▸ What is being asked: Leave the pictures out and give every entry again exactly.

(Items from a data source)
# # # # # # #

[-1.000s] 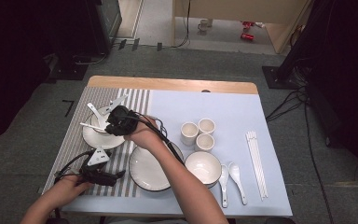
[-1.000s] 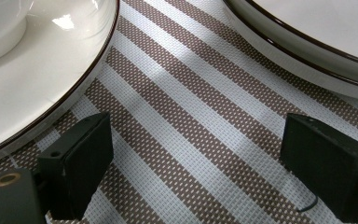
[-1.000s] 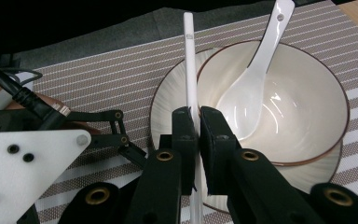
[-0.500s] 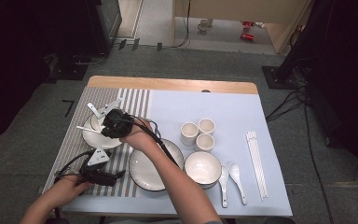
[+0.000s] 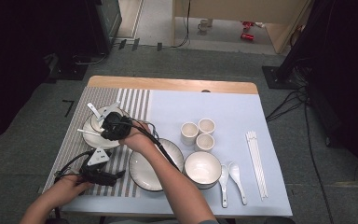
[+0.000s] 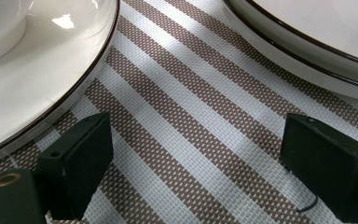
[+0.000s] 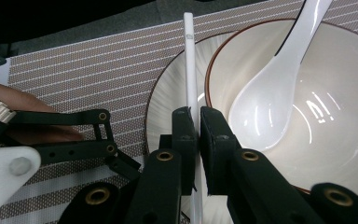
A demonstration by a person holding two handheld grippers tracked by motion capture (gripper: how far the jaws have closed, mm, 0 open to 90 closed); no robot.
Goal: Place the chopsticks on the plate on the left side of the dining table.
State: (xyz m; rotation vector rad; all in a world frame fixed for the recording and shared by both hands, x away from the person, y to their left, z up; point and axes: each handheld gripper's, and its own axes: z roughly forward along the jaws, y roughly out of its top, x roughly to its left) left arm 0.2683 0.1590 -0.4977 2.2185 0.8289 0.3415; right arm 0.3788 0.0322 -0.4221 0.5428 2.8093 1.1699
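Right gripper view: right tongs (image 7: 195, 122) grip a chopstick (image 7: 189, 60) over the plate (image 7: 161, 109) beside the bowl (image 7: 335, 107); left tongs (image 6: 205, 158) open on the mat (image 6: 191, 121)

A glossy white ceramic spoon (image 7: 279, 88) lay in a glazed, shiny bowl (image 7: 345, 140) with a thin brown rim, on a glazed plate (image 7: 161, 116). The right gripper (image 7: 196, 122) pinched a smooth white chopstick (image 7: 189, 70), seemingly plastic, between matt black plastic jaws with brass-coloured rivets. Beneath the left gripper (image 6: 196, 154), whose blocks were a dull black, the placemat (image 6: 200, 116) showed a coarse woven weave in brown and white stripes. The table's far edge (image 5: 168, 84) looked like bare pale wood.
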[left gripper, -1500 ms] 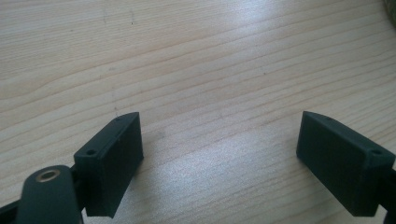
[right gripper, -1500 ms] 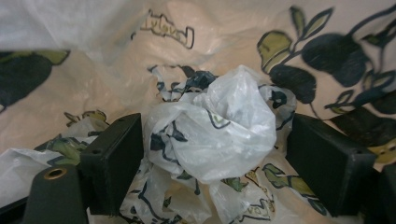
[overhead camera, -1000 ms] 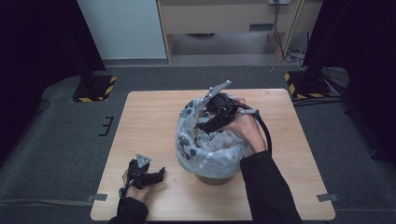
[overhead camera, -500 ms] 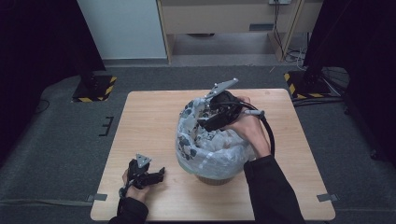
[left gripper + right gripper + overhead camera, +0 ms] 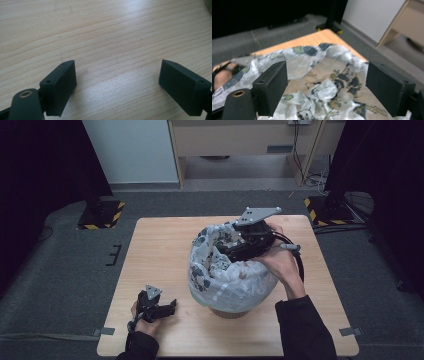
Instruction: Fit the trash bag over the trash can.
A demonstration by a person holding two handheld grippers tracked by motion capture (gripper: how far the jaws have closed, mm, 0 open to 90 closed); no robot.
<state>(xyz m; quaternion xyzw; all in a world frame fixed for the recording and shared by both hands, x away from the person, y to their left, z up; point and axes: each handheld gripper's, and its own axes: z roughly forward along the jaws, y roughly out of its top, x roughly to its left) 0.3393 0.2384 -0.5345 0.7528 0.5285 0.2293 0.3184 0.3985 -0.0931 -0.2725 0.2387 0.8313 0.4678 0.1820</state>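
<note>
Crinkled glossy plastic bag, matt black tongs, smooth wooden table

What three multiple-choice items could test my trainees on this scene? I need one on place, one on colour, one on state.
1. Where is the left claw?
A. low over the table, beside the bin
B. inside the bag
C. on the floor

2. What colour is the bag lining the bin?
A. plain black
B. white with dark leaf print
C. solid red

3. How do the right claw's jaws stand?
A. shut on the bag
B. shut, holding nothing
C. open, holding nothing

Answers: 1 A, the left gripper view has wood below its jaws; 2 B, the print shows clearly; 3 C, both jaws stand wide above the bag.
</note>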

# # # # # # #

▸ Completed task:
[-1.000s] 
[-1.000s] 
[-1.000s] 
[-0.500s] 
[+0.000s] 
[+0.000s] 
[+0.000s] 
A demonstration by a person holding two handheld grippers tracked by motion capture (gripper: how far the jaws have closed, mm, 0 open to 90 closed); no robot.
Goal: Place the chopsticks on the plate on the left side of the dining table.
State: (xyz m; rotation vector rad; all in a world frame fixed for the recording and shared by both hands, x away from the person, y to their left, z up; point and axes: each handheld gripper's, and its own axes: z roughly forward along the jaws, y roughly out of its top, x roughly to its left) left arm 0.2683 0.1590 -0.4977 2.2185 0.8289 0.3415; right arm 0.3788 0.0322 -0.4221 0.5428 2.8093 1.1699
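Right gripper view: right tongs (image 7: 195, 122) grip a chopstick (image 7: 189, 60) over the plate (image 7: 161, 109) beside the bowl (image 7: 335, 107); left tongs (image 6: 205, 158) open on the mat (image 6: 191, 121)

A glossy white ceramic spoon (image 7: 279, 88) lay in a glazed, shiny bowl (image 7: 345, 140) with a thin brown rim, on a glazed plate (image 7: 161, 116). The right gripper (image 7: 196, 122) pinched a smooth white chopstick (image 7: 189, 70), seemingly plastic, between matt black plastic jaws with brass-coloured rivets. Beneath the left gripper (image 6: 196, 154), whose blocks were a dull black, the placemat (image 6: 200, 116) showed a coarse woven weave in brown and white stripes. The table's far edge (image 5: 168, 84) looked like bare pale wood.
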[left gripper, -1500 ms] 
[right gripper, -1500 ms] 
[overhead camera, -1000 ms] 
[overhead camera, -500 ms] 
[left gripper + right gripper + overhead camera, +0 ms] 
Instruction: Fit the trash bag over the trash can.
A demonstration by a person holding two handheld grippers tracked by motion capture (gripper: how far the jaws have closed, mm, 0 open to 90 closed); no robot.
<state>(xyz m; quaternion xyzw; all in a world frame fixed for the recording and shared by both hands, x away from the person, y to their left, z up; point and axes: each handheld gripper's, and its own axes: z roughly forward along the jaws, y roughly out of its top, x roughly to its left) 0.3393 0.2384 -0.5345 0.7528 0.5285 0.2293 0.3184 0.3985 -0.0931 -0.2725 0.2387 0.8313 0.4678 0.1820</state>
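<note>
Crinkled glossy plastic bag, matt black tongs, smooth wooden table

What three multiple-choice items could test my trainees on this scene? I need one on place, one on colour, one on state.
1. Where is the left claw?
A. low over the table, beside the bin
B. inside the bag
C. on the floor

2. What colour is the bag lining the bin?
A. plain black
B. white with dark leaf print
C. solid red

3. How do the right claw's jaws stand?
A. shut on the bag
B. shut, holding nothing
C. open, holding nothing

Answers: 1 A, the left gripper view has wood below its jaws; 2 B, the print shows clearly; 3 C, both jaws stand wide above the bag.
</note>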

The answer, as written, is complete.